In honour of NZ Music Month, Gary Steel climbs into the crumbling catacombs of his back catalogue, and disinters a different story Every Day In May (EDIM). Today’s piece appeared in the Times on 13 March, 1983.
“When you see shows like the Sex Pistols and some of those groups who are actually chopping chickens’ heads off on stage and blood and guts all over he place… your mind’s inclined to boggle.”
PATSY RIGGIR’S SURE no snob.
“I cannot see anything degrading being classed has hick”, she says with disarming honesty.
She bursts into laughter with the realization of what she has just said.
Continuing: “I can mix with sophisticated people in their cocktail gowns or I can sit on the floor and have a beer with a farmer in his woolshed. It’s all part of life.”
This determinedly anti-snob attitude will continue to win the hearts of the average New Zealander, as it has been doing already for the 37-year-old Putararu-based country singer.
She says: “I know there are some country artists who don’t like to be classed as country and western. They seem to think there is some sort of stigma in being like an old-fashioned – overalls, off the turnips – sort of attitude.
“But that doesn’t bother me. I mean I sneaked over the neighbours’ fence in the dead of night when I was a kid and nicked their turnips! So I don’t mind being classed as ‘off the turnips’ in the least!”
Us city slickers can laugh all we want at country music’s slushier moments. As Patsy could tell you, it’s country music that will have the last laugh. Country music is undergoing a massive revival. Patsy herself can testify to this, as her last album Lay Down Beside Me has reached platinum sales status.

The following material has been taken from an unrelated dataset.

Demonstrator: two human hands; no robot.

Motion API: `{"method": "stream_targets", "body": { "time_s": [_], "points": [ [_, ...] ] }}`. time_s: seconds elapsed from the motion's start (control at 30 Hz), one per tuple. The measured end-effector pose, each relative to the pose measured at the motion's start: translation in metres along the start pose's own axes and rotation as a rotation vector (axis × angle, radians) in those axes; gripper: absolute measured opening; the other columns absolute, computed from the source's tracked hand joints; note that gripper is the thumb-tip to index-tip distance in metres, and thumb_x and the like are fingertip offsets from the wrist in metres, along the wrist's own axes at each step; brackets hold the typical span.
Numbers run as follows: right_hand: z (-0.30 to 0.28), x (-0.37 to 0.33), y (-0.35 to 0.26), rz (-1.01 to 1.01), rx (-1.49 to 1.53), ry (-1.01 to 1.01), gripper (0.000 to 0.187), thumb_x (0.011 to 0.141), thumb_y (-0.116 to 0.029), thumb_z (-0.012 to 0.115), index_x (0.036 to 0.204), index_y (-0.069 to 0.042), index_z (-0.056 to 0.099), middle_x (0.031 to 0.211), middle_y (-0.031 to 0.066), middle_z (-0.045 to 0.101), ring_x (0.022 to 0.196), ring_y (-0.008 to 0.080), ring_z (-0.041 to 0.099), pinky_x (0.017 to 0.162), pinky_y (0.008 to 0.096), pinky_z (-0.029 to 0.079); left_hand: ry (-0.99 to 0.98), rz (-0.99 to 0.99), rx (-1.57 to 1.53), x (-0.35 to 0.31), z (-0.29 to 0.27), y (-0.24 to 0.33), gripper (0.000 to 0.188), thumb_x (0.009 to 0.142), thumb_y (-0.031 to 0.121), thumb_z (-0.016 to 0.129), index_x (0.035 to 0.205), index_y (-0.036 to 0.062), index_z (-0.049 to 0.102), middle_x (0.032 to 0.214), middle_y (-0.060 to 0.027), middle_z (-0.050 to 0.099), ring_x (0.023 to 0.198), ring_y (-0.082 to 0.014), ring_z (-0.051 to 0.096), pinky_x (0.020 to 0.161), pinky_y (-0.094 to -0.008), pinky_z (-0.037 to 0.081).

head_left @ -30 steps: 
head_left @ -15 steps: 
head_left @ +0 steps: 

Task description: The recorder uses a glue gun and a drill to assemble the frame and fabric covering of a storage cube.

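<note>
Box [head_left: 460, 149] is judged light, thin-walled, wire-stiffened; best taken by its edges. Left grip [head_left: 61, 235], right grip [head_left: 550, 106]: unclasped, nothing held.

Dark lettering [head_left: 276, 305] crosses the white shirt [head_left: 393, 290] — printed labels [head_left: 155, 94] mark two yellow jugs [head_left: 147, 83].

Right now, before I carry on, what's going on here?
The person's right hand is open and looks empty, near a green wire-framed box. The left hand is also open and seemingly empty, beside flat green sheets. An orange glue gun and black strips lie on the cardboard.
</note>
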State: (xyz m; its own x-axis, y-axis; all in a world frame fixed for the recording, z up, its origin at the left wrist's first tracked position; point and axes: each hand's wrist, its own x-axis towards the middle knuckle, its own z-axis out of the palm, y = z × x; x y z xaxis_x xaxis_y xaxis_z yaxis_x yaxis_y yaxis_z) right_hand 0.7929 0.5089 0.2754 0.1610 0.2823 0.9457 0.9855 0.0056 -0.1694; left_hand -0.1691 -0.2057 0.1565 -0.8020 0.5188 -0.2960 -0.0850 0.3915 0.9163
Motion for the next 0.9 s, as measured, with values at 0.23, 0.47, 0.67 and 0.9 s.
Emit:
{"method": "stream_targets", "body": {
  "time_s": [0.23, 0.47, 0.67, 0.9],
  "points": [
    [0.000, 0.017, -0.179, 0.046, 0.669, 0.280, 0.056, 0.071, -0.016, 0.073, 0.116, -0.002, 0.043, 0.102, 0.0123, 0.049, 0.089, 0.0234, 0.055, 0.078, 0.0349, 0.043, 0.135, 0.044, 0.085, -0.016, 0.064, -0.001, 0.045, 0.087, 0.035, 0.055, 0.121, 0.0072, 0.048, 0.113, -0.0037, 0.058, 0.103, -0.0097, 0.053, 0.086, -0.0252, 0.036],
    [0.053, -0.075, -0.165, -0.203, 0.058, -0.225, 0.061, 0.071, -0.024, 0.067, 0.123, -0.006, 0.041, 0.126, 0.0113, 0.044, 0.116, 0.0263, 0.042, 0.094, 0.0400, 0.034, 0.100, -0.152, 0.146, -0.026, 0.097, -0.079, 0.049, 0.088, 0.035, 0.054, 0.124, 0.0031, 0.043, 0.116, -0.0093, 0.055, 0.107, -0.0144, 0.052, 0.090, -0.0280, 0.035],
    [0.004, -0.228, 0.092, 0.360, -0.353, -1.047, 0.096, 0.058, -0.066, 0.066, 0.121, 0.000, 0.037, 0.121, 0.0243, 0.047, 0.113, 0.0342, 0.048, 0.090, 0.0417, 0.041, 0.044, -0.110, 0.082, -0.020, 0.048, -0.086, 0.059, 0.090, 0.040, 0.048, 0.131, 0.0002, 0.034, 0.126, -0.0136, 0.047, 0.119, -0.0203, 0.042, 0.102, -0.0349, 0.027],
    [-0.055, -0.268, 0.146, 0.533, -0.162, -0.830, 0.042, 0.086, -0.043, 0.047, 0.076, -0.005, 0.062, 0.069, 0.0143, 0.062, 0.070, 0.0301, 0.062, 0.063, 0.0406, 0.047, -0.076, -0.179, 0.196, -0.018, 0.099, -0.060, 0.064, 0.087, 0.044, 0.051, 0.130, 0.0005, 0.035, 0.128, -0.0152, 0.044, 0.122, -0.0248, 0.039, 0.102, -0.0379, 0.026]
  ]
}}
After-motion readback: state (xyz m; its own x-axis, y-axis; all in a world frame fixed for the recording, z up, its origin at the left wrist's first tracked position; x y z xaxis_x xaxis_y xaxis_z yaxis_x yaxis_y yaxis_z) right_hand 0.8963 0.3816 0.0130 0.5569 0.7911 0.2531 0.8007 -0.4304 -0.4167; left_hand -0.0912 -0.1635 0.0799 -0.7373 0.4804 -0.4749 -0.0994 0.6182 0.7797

And, as many a disillusioned local yokel could tell you, for a homegrown album to reach this mark is just short of a phenomenon. Country music is infiltrating the pop charts with a vengeance.
Tell us why, Patsy.
“Well… I guess everybody’s got their own theories. For my part… I think the world today is geared so fast and things are going so hectic that – country music is a very easy and laid back type of music. And when people come home from work and they’ve had a hundred hassles and their head’s thumping, uptight and tense – I feel that country music is the sort of music that they’re putting their feet up with a cup of coffee, listening and unwinding.”
I express doubts about the more conservative elements of country music. It seems to go out of its way to uphold traditional values.
“Well… maybe it’s a way of hanging on to your ideals,” she says. “When you see shows like the Sex Pistols and some of those groups who are actually chopping chickens’ heads off on stage and blood and guts all over he place and this kind of thing… I think it makes people more aware of hanging onto something that’s decent.”
“It’s getting back to a more conservative form of music, because when you start to think about it, your mind’s inclined to boggle if this kind of thing is happening on stage. Where can that lead to? Where can they go?
“Hell’s teeth! It does make you feel a wee bit sick in the stomach – music should be entertainment. I’m not biased. I’ve got a pretty open mind. I like all kinds of music. But that type of music? If that’s the type of thing you’ve got to sell your music with then I wouldn’t want any part of it.”
Country music’s inherent conservatism has much to di with its modern breeding ground: commercial country music centre, Nashville USA. Patsy caught a glimpse of it herself in 1982 when she visited Nashville, guesting at the famous Grand Ol’ Opry while there.
“It’s very distinctly still racist in that there are streets where you don’t walk,” says Patsy. “You’re not allowed to step on a black bus. There have been years and years of bloodshed and that’s something you couldn’t wipe out overnight.”
She did, however, enjoy her visit: “I loved it. It’s a very old city, a very dirty city. The rubbish in the gutters was… amazing! Very dilapidated in many respects, and reeking with character.”
She takes delight in explaining that the primary industry in Nashville is printing, not music.
She says she “spent a lot of time tottering around the honky tonks, little wee dark places, the smoke is thick, and you find a little table in the corner. A lot of the musicians there make their living busking. They’ll hop up there (the stage) and play. Bands are playing there 24 hours a day. One musician will get tired and step down for a break and another will step up to take his place.
“Some of the musicians there were just incredible yet they are the ones who can’t make it. I saw a lot of musicians there who were as good if not better than those already in groups, but they just haven’t had that lucky break. Luck has got such a lot to do with it.
“I could have just filled up a jumbo jet and brought home all these musicians who I would just love to back me.”
Patsy herself enjoyed getting up and singing a few songs in these honky tonks.
Already this year her schedule is on overload, and stretches through into 1984. It includes the popular country TV show That’s Country (soon to be broadcast in America), trips to Australia and Nashville. And somewhere in there she has to find time to record another album. GARY STEEL
Notes: This is the story with which I discovered that I didn’t have to be a fan to enjoy interviewing or writing about the artist. But just reading it turns me a bright shade of shamed red: for having such a cursory understanding of country music at the time, and for such poor sentence construction. But in the interests of the truth, all things must pass!